Thursday, October 15, 2020
Place: Virtual Defense
- Kirk Pruhs, Department of Computer Science, School of Computing and Information (Chair)
- Panos Chrysanthis, Department of Computer Science, School of Computing and Information
- Adriana Kovashka, Department of Computer Science, School of Computing and Information
- Benjamin Moseley, Tepper School of Business, Carnegie Mellon University
Many of the learning tasks faced by data scientists involve relational data. Most commonly, the relational data is stored in tables in a relational database. The data is usually stored in a normalized form to prevent repetition, and it may have both numerical and categorical values. Yet most of the standard algorithms for standard machine learning problems are not designed to accept relational data as input. The standard practice to address this issue is to join the relational data to create the type of geometric input that standard learning algorithms expect.

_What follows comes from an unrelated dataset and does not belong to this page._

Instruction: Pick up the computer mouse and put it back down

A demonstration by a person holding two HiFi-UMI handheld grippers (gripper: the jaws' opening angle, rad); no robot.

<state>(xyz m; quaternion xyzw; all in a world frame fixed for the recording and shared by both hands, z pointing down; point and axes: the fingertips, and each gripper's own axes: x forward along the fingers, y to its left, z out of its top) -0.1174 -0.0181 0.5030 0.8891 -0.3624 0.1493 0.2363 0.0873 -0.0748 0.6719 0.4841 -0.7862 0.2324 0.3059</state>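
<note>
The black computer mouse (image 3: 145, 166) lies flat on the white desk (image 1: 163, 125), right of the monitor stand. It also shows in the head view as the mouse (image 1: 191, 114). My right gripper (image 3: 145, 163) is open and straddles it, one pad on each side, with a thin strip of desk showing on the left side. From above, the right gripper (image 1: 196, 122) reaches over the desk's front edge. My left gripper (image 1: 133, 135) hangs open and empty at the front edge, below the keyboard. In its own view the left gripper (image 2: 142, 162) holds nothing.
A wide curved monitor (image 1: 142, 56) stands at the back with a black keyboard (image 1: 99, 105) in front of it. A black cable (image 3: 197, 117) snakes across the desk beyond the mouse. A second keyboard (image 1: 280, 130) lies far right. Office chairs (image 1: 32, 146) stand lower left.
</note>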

Unfortunately, this standard practice has exponential worst-case time and space complexity. This issue with the standard techniques leads us to consider what we call the Relational Learning Question: “Which standard learning algorithms can be efficiently implemented on relational data, and for those that cannot, is there an alternative algorithm that can be efficiently implemented on relational data and that has similar performance guarantees to the standard algorithm?” In this proposal, we start by explaining some preliminary results on training linear SVM on relational data. After explaining two main approaches for solving linear SVM, we discuss relational algorithms for clustering methods such as k-centers and DBSCAN and getting different guarantees for linear SVM and logistic regression as future work.

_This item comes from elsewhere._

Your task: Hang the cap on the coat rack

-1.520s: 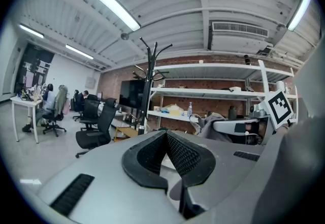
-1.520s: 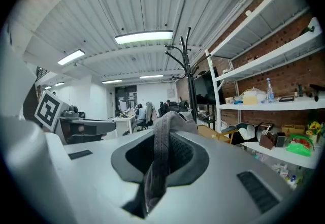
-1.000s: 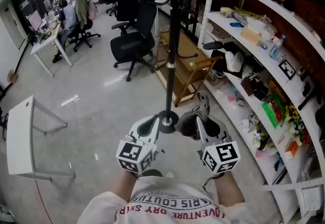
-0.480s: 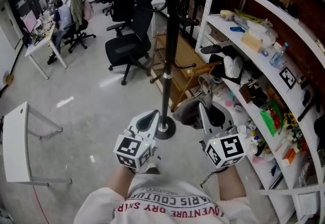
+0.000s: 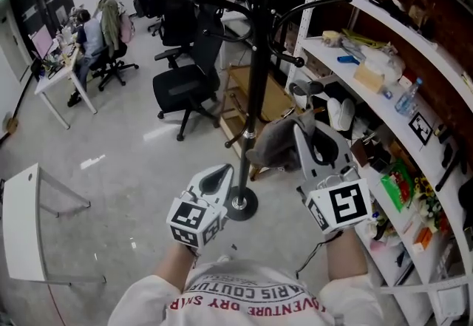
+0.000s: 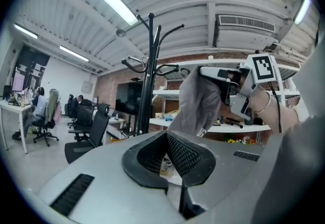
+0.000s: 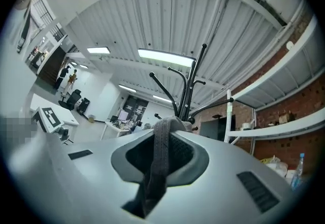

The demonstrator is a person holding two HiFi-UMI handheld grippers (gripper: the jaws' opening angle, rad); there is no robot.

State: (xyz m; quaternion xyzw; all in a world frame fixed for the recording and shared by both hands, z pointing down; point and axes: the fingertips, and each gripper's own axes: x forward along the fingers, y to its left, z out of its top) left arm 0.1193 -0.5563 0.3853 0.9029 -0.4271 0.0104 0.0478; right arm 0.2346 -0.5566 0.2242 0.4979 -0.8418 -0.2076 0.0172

One of the main optimization algorithms for training machine learning models is gradient descent. We prove that it is #P-Hard to approximate the gradient of linear SVM up to any constant factor, and similar proof can be applied for logistic regression. In fact, it can be shown that some simpler problems such as counting the number of points lying on one side of a hyperplane are also #P-Hard. Therefore, instead of trying to directly find a relational implementation of gradient descent, we have investigated two different approaches: (1) Extracting a manageably small (potentially weighted) sample from the data set, and then directly solving (a weighted version of) the problem on the (weighted) sample. (2) Introducing a relational algorithm for those instances of SVM that have some stability properties. Both approaches will be discussed in detail as preliminary results.